**What is required:**
Once you reach the line with "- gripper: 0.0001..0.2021" below, copy each line exactly, stopping after the line with "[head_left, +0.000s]", and skip any pictures.

**Listed entries:**
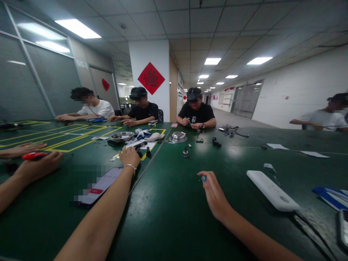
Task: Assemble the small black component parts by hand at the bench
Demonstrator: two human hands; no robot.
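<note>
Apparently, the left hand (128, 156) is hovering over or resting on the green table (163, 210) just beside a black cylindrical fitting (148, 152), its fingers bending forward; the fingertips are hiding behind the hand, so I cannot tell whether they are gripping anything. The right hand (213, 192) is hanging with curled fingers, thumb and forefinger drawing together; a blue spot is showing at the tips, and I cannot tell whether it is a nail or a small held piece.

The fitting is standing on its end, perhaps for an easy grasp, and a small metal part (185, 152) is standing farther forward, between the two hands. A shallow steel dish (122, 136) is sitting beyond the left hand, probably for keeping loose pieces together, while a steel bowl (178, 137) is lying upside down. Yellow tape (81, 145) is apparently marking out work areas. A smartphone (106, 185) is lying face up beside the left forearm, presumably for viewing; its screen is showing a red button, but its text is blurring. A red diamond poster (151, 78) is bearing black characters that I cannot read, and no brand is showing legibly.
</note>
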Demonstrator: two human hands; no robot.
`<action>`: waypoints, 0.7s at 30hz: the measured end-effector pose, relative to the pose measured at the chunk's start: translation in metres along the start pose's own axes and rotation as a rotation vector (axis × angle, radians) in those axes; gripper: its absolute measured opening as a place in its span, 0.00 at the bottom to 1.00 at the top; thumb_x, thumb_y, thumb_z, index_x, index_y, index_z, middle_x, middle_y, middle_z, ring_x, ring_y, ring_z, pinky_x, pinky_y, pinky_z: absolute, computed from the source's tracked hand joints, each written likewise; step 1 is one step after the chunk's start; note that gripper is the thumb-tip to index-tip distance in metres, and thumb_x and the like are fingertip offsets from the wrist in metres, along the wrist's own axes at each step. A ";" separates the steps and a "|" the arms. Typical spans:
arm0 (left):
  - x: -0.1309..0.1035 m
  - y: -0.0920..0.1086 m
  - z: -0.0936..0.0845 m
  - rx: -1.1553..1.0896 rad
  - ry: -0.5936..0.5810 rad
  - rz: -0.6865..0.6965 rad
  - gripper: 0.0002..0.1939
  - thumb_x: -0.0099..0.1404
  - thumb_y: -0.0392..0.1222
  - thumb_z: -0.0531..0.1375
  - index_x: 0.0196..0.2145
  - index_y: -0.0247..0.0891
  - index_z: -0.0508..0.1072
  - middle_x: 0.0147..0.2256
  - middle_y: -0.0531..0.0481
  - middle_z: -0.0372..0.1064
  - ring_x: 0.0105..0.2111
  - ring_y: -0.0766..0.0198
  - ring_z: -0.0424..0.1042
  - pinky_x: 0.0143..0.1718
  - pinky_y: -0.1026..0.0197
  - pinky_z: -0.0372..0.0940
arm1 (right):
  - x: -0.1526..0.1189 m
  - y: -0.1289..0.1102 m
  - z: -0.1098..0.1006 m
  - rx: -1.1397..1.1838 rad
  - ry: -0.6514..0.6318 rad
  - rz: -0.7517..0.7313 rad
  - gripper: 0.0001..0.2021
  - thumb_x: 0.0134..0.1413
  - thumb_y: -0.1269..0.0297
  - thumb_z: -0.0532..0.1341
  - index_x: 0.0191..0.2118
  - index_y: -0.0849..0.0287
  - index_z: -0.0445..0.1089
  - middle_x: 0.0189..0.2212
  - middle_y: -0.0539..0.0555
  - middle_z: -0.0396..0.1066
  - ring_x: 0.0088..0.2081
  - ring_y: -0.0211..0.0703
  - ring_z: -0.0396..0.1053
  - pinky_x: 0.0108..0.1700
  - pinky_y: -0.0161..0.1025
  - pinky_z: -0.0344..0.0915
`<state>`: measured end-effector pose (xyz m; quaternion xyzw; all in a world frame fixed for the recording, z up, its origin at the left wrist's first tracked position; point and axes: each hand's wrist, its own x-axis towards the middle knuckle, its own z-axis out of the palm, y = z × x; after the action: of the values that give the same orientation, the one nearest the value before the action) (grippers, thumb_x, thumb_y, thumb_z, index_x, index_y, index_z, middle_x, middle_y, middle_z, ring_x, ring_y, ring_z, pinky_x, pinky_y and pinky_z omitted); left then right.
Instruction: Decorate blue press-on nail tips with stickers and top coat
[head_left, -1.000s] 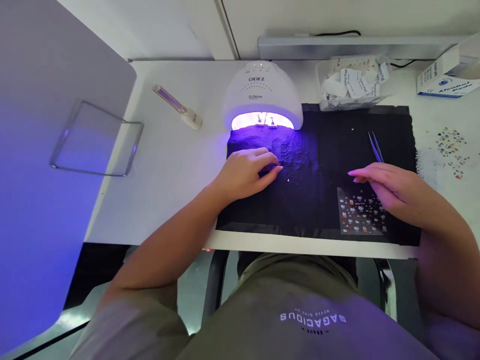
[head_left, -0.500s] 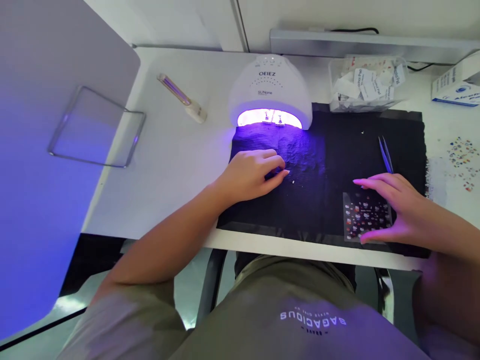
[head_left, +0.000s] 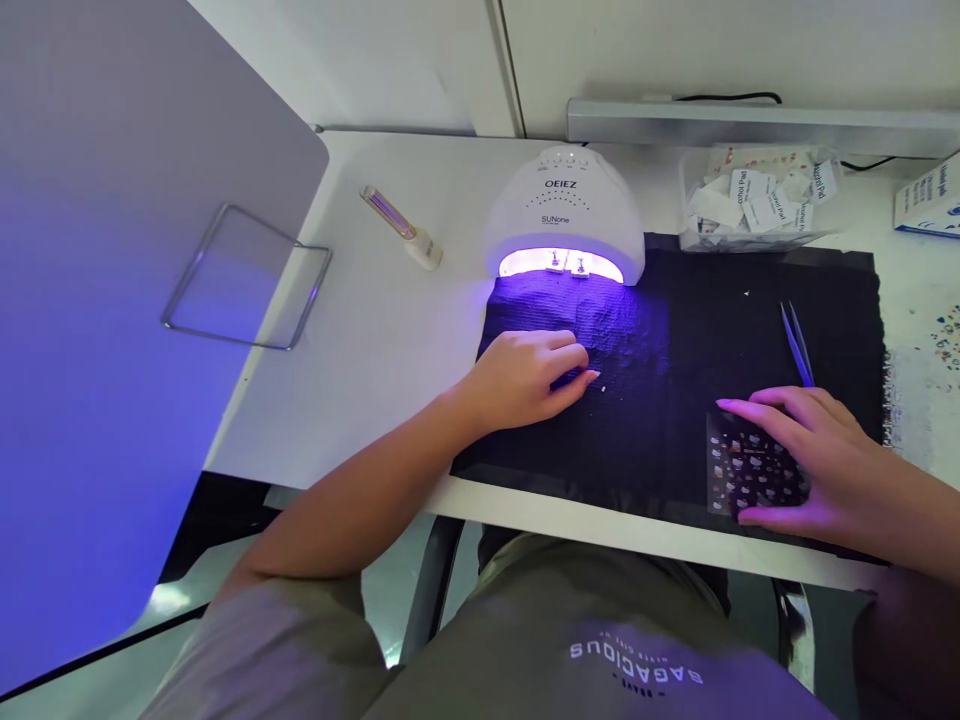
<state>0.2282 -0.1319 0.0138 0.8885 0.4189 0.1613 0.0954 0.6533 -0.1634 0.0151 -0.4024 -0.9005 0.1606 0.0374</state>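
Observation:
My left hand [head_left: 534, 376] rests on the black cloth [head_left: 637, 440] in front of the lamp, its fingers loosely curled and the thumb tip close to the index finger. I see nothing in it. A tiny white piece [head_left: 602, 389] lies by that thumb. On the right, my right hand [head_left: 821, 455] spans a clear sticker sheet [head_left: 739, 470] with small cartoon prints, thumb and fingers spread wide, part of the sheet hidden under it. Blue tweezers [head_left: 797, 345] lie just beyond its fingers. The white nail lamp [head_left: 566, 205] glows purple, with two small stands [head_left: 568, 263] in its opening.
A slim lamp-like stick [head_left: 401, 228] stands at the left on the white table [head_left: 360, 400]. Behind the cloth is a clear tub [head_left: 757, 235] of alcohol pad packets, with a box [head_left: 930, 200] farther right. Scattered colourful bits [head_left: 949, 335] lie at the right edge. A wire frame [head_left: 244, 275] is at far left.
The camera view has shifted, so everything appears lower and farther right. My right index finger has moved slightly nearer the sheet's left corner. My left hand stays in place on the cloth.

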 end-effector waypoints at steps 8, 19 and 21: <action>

**Response below:**
  - gripper: 0.0001..0.2021
  - thumb_x: 0.0134..0.1413
  - thumb_y: -0.1269..0.0297
  - thumb_z: -0.0532..0.1341
  - index_x: 0.0191..0.2118
  - index_y: -0.0849..0.0287
  - index_z: -0.0445..0.1089
  - middle_x: 0.0189..0.2212
  - middle_y: -0.0539..0.0555
  - middle_z: -0.0396..0.1066
  - ring_x: 0.0088..0.2081
  - ring_y: -0.0211..0.0703
  - ring_z: -0.0396..0.1053
  - pinky_x: 0.0108..0.1700
  - pinky_y: -0.0161..0.1025
  - pinky_z: -0.0344..0.0915
`<state>`: measured end-effector pose (xyz m; quaternion xyzw; all in a world frame fixed for the recording, z up, its origin at the left wrist's first tracked position; point and axes: each hand's wrist, its own x-axis towards the middle knuckle, its own z-axis out of the palm, y = z × x; after the action: of the values that give the same orientation, the one nearest the value before the action) (grippers, thumb_x, thumb_y, thumb_z, index_x, index_y, index_z, middle_x, middle_y, middle_z, ring_x, ring_y, ring_z, pinky_x, pinky_y and pinky_z omitted); left then right.
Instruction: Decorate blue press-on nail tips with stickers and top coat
[head_left, -1.000s] 
[head_left, -0.500s] 
[head_left, +0.000s] 

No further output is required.